The Department of Homeland Security is also opening an office in the valley "to strengthen critical relationships" with the tech sector, the agency's head said recently.
But the new defense push comes amid lingering animosity stoked by the Edward Snowden revelations, which showed the National Security Agency - an arm of the Department of Defense - broke into the communication links that connect to Yahoo and Google data centers around the world to collect information from user accounts, and intercepted networking products developed by Cisco for export overseas and secretly put in place data-tracking technologies. President Barack Obama in February gave a speech at Stanford to drum up support for tougher cybersecurity laws, but the CEOs of Google, Facebook and Yahoo chose not to attend, a move widely seen as a snub because of the tension over privacy issues.

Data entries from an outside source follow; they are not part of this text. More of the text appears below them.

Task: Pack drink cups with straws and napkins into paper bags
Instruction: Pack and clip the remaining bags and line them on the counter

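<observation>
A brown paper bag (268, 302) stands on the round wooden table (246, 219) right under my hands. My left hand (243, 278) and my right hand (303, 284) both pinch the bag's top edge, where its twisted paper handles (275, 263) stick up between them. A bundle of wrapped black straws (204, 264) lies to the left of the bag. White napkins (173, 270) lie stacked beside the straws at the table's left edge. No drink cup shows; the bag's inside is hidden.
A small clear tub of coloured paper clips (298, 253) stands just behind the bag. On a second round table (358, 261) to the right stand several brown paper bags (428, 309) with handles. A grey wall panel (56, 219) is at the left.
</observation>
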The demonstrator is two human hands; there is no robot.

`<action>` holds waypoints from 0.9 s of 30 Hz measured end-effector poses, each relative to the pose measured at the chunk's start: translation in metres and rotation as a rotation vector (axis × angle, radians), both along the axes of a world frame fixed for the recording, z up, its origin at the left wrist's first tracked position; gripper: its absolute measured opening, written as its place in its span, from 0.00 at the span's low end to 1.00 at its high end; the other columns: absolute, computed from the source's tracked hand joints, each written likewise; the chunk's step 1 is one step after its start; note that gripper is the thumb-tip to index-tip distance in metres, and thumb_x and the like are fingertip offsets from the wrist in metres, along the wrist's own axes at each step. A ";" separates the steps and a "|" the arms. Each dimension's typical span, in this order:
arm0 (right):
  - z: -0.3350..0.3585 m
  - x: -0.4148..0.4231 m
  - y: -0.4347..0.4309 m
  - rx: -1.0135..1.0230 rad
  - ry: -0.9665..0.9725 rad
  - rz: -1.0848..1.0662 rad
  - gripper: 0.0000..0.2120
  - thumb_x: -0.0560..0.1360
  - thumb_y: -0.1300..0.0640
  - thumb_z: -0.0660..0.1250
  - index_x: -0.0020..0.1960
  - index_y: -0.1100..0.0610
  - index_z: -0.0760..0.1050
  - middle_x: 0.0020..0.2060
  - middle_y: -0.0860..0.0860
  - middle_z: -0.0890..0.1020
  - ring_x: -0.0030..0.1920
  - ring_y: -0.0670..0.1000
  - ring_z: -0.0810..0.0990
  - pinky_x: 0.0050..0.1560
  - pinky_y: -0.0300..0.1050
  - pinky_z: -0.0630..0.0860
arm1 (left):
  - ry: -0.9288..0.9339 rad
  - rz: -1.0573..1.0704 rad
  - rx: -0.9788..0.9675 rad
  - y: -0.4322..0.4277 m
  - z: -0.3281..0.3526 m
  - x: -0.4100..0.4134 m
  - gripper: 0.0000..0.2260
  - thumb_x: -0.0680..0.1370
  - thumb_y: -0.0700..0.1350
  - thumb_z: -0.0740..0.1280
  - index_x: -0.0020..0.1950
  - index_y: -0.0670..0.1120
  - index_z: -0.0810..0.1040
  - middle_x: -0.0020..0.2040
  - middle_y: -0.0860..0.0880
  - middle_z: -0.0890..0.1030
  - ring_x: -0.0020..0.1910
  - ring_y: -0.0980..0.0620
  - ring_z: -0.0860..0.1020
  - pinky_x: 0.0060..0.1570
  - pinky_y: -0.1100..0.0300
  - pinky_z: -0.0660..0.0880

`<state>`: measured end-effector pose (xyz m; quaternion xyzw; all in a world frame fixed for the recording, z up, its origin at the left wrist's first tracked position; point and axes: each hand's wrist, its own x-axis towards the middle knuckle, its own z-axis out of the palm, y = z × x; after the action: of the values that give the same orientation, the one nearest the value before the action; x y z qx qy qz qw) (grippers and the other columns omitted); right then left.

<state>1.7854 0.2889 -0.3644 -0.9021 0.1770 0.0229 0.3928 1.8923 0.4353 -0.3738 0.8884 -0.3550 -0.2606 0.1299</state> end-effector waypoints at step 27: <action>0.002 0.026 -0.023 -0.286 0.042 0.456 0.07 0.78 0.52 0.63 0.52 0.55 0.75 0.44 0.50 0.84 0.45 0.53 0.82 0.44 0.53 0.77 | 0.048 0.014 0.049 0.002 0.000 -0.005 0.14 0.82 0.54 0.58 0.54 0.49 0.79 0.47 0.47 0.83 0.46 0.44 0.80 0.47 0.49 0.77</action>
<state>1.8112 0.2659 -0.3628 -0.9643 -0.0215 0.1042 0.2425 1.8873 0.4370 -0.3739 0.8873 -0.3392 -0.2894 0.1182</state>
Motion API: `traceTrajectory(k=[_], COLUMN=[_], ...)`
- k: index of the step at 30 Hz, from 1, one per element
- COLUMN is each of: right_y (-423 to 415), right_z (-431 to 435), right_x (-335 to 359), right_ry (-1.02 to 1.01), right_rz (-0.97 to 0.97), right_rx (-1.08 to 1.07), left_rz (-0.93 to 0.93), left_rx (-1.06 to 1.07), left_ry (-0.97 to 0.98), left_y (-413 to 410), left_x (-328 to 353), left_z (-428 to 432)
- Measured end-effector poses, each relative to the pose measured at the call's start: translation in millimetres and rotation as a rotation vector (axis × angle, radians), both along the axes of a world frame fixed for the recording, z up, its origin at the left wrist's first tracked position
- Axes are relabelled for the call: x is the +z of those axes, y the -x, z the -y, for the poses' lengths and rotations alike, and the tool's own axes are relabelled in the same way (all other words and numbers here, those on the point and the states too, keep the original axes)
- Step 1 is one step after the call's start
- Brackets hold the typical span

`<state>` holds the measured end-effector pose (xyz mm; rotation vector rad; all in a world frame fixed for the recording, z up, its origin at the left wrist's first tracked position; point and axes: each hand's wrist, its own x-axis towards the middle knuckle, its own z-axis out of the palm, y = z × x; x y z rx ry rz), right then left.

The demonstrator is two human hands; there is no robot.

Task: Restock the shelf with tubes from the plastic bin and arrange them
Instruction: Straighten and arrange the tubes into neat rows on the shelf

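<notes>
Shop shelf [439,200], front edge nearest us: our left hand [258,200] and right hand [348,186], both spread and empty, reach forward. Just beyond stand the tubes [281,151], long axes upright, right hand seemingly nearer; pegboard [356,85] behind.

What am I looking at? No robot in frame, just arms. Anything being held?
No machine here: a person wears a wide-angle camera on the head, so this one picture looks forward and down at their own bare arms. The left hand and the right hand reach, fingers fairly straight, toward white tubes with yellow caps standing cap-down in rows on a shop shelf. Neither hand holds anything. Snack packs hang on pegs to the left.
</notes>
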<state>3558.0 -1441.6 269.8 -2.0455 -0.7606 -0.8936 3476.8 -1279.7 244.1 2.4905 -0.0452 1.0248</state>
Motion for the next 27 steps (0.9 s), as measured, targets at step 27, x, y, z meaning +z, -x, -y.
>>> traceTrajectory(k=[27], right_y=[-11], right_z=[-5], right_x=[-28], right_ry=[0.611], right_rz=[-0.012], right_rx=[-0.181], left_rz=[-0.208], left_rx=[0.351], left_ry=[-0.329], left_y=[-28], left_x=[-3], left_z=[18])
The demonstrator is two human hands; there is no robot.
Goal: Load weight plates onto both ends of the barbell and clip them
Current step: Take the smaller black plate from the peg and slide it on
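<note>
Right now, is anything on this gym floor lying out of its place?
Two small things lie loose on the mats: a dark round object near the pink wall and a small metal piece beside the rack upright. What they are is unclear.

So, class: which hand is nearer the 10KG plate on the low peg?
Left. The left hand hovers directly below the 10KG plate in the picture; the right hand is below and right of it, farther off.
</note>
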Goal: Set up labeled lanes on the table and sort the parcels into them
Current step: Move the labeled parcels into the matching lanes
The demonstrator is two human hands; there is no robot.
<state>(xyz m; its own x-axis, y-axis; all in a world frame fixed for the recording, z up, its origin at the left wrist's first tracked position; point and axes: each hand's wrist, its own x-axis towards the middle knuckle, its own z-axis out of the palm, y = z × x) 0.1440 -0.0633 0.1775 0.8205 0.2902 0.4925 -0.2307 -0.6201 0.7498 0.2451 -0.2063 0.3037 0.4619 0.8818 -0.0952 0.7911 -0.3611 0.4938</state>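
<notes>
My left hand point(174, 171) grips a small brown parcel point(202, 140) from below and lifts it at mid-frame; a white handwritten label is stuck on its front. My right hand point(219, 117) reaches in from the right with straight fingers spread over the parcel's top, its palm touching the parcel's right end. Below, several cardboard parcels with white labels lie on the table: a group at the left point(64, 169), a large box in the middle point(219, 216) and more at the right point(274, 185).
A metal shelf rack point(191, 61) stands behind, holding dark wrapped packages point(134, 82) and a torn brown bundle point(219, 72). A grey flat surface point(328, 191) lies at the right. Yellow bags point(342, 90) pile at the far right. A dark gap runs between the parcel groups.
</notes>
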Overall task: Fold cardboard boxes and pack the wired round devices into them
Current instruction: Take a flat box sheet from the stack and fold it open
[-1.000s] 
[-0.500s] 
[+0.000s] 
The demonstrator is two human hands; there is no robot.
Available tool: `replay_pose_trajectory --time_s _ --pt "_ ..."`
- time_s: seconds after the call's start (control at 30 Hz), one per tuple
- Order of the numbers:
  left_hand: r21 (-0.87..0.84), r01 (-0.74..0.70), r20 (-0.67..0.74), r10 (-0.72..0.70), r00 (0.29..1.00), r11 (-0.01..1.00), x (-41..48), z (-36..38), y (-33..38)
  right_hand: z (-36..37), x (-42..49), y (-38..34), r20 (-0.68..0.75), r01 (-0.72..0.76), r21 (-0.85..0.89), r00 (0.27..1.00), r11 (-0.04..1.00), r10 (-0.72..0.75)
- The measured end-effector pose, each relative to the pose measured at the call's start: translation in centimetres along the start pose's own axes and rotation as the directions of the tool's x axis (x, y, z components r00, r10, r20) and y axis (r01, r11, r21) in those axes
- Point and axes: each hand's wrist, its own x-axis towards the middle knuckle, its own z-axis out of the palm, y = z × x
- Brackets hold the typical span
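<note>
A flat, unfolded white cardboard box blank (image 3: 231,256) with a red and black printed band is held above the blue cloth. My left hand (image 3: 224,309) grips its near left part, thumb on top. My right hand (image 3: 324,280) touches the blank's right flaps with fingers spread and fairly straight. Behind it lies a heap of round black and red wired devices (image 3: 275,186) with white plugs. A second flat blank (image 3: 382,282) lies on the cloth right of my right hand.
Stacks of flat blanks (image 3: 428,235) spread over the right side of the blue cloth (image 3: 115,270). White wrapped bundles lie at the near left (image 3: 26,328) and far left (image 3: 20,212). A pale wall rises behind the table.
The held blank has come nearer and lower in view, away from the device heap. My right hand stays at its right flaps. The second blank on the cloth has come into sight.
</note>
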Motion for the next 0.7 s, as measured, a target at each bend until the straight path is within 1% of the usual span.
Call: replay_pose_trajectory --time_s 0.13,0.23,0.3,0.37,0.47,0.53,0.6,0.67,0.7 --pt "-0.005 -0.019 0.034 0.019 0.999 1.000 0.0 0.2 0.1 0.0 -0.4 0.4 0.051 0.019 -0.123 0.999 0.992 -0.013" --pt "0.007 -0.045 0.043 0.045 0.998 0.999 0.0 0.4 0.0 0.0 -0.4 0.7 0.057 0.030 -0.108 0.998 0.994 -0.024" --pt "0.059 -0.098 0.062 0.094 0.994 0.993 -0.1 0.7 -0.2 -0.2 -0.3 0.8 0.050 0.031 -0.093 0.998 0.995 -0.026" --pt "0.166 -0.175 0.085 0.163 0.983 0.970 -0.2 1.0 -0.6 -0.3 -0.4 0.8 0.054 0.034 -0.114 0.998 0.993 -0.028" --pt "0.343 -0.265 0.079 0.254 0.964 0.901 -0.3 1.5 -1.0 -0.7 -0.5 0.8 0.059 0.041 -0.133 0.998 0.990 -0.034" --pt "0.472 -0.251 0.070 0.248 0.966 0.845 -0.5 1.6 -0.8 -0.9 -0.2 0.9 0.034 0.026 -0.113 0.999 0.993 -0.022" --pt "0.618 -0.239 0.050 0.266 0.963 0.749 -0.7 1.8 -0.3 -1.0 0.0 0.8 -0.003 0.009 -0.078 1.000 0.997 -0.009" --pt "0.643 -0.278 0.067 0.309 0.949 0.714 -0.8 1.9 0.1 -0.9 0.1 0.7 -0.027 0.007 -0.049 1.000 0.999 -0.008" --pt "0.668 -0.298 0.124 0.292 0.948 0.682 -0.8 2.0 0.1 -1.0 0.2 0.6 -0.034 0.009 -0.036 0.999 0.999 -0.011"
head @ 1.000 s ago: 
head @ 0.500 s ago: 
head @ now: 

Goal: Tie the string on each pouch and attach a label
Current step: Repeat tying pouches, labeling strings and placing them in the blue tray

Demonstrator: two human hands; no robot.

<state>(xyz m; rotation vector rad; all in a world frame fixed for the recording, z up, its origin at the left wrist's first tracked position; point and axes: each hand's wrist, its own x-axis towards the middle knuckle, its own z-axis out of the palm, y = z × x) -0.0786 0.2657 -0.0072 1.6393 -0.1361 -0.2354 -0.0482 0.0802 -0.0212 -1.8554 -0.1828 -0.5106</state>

Against that backdrop, some entrepreneurs might be looking at a partnership with the Pentagon and wondering, "How might this come back to bite me?" said Bob Ackerman, founder of Allegis Capital and a cybersecurity expert.
Skeptics aside, many VCs and technology experts say the Pentagon's new program will give more opportunities to entrepreneurs building technology for data gathering and cyber defense but struggling to get funding because they don't have the consumer appeal of companies such as Uber.
As the Pentagon's liaison to the valley, In-Q-Tel is tasked with identifying and investing in technology to serve the Defense Department's needs. The potential to sell to the agency opens up an enormous revenue stream for startups, and In-Q-Tel will help companies adapt their technology to fit the Pentagon's requirements and facilitate the deal with the government.
"It's going to be an opportunity for startups who haven't worked with the intelligence and defense communities to understand what their needs are," said Enrique Salem, a Bain Capital Ventures partner who worked in technology security for two decades.
Founded in 1999, In-Q-Tel was a $30 million experiment spearheaded by mostly women in the CIA who, as science and technology advisers to the agency and among the first women rise to senior ranks in the intelligence community, "had the idea to take the risk" on a project that was vehemently opposed by some in Washington, said Gilman Louie, founding CEO of In-Q-Tel from 1999 to 2006. Since then, the firm has proved its ability to identify revolutionary technology early on. It made early investments on behalf of the CIA into big-data companies such as Cloudera, which has grown into a $4.1 billion company, and Palantir, which at $15 billion is one of the valley's most valuable companies.
"If you could solve a very knotty problem that a US intelligence agency had, you probably had the best-in-class stuff," Louie said. "You had the Good Housekeeping stamp of approval."
In-Q-Tel doesn't back companies alone, but rather relies on traditional venture firms to partner and contribute the lion's share of the funding, so having valley VCs on board is crucial for the program's success - and why Carter paid venture capital firm Andreessen Horowitz a visit during his trip last month.
"He's one of us, he understands our language," Margit Wennmachers, a partner at Andreessen Horowitz, said of Carter. "He's trying to make the walls between Silicon Valley and the DOD a bit more porous. That's just a really smart way to go, because the next big thing in security will likely come out of a startup, not a big company."